> The task:
Exact output of all the records is required.
:: The data ::
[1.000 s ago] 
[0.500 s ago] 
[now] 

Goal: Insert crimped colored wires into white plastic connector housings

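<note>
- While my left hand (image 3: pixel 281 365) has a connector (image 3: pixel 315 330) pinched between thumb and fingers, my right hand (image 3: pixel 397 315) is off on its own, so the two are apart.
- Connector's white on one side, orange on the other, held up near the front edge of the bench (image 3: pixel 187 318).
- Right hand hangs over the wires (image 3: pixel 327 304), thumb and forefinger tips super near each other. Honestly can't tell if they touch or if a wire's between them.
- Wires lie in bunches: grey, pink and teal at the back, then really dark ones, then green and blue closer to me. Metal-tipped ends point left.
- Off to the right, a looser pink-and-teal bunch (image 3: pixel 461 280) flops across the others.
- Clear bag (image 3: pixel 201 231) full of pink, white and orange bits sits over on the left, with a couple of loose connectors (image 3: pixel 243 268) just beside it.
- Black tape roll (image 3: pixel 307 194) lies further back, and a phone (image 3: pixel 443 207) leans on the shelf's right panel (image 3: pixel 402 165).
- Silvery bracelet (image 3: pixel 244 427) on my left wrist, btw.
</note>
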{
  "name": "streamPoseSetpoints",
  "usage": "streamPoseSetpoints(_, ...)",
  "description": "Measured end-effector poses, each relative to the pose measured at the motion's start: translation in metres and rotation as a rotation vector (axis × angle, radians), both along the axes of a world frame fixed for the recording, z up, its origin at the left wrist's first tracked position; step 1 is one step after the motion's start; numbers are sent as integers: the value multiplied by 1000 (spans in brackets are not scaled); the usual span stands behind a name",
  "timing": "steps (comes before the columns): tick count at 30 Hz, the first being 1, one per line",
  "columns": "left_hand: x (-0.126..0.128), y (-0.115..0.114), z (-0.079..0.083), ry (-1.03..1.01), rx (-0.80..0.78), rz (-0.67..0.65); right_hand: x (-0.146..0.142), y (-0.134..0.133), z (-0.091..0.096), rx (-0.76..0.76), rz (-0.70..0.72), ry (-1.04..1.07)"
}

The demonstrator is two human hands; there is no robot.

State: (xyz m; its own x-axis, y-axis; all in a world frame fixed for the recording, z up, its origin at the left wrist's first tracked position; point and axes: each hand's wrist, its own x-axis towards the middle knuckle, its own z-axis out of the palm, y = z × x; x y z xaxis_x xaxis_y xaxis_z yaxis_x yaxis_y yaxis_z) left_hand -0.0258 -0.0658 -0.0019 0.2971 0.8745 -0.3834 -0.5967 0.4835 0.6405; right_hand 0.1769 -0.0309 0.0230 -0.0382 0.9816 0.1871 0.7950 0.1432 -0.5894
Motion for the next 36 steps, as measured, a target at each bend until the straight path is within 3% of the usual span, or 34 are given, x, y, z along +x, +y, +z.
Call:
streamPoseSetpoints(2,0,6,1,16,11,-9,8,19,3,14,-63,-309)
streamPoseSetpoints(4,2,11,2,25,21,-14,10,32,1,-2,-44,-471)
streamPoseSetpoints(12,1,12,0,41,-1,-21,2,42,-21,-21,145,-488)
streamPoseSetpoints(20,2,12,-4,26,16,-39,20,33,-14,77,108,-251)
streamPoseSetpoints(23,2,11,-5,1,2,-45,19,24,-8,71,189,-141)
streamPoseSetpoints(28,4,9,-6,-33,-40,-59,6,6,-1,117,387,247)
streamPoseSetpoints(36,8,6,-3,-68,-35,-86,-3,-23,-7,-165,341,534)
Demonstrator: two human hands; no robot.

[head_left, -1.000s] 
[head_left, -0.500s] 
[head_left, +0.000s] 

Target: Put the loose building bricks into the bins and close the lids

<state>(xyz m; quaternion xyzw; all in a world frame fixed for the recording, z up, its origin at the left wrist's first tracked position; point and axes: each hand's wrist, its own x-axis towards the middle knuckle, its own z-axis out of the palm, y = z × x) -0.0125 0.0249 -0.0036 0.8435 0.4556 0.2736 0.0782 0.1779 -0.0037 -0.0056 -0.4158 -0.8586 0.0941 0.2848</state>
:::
> Result for this task:
[1.000 s ago] 
[0.500 s ago] 
[now] 

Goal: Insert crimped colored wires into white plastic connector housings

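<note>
- While my left hand (image 3: pixel 281 365) has a connector (image 3: pixel 315 330) pinched between thumb and fingers, my right hand (image 3: pixel 397 315) is off on its own, so the two are apart.
- Connector's white on one side, orange on the other, held up near the front edge of the bench (image 3: pixel 187 318).
- Right hand hangs over the wires (image 3: pixel 327 304), thumb and forefinger tips super near each other. Honestly can't tell if they touch or if a wire's between them.
- Wires lie in bunches: grey, pink and teal at the back, then really dark ones, then green and blue closer to me. Metal-tipped ends point left.
- Off to the right, a looser pink-and-teal bunch (image 3: pixel 461 280) flops across the others.
- Clear bag (image 3: pixel 201 231) full of pink, white and orange bits sits over on the left, with a couple of loose connectors (image 3: pixel 243 268) just beside it.
- Black tape roll (image 3: pixel 307 194) lies further back, and a phone (image 3: pixel 443 207) leans on the shelf's right panel (image 3: pixel 402 165).
- Silvery bracelet (image 3: pixel 244 427) on my left wrist, btw.
</note>
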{
  "name": "streamPoseSetpoints",
  "usage": "streamPoseSetpoints(_, ...)",
  "description": "Measured end-effector poses, each relative to the pose measured at the motion's start: translation in metres and rotation as a rotation vector (axis × angle, radians), both along the axes of a world frame fixed for the recording, z up, its origin at the left wrist's first tracked position; step 1 is one step after the motion's start; numbers are sent as integers: the value multiplied by 1000 (spans in brackets are not scaled); the usual span stands behind a name",
  "timing": "steps (comes before the columns): tick count at 30 Hz, the first being 1, one per line",
  "columns": "left_hand: x (-0.126..0.128), y (-0.115..0.114), z (-0.079..0.083), ry (-1.03..1.01), rx (-0.80..0.78), rz (-0.67..0.65); right_hand: x (-0.146..0.142), y (-0.134..0.133), z (-0.091..0.096), rx (-0.76..0.76), rz (-0.70..0.72), ry (-1.04..1.07)"
}

The demonstrator is two human hands; there is no robot.

State: (xyz m; its own x-axis, y-axis; all in a world frame fixed for the recording, z up, its origin at the left wrist's first tracked position; point and axes: each hand's wrist, its own x-axis towards the middle knuckle, its own z-axis out of the palm, y = z × x; x y z xaxis_x xaxis_y xaxis_z yaxis_x yaxis_y yaxis_z) left_hand -0.0258 -0.0658 -0.0019 0.2971 0.8745 -0.3834 -0.5967 0.4835 0.6405; right_hand 0.1769 -0.0309 0.0230 -0.0382 0.9816 0.1871 0.7950 0.1432 -0.5894
Motion for the next 36 steps, as measured, a target at each bend until the straight path is within 3% of the usual span, or 34 are given, x, y, z along +x, +y, +z.
Call:
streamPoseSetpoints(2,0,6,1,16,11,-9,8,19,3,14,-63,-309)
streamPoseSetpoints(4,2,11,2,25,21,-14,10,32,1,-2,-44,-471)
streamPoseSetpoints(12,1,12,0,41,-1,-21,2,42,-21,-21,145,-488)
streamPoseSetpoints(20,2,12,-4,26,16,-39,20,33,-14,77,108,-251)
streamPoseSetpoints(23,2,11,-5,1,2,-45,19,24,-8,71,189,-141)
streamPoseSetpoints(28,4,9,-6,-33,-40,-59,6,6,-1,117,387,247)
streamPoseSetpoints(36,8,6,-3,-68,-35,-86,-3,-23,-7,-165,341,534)
Demonstrator: two human hands; no robot.

[head_left, -1.000s] 
[head_left, -0.500s] 
[head_left, +0.000s] 

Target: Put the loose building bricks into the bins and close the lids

<state>(xyz m; quaternion xyzw; all in a world frame fixed for the recording, z up, its origin at the left wrist's first tracked position; point and axes: each hand's wrist, its own x-axis towards the middle knuckle, its own z-axis out of the palm, y = z × x) -0.0125 0.0249 -0.0036 0.8435 0.4556 0.2736 0.0782 0.1779 -0.0037 -0.0056 -0.4158 -0.8586 0.0941 0.2848</state>

The output given here is complete.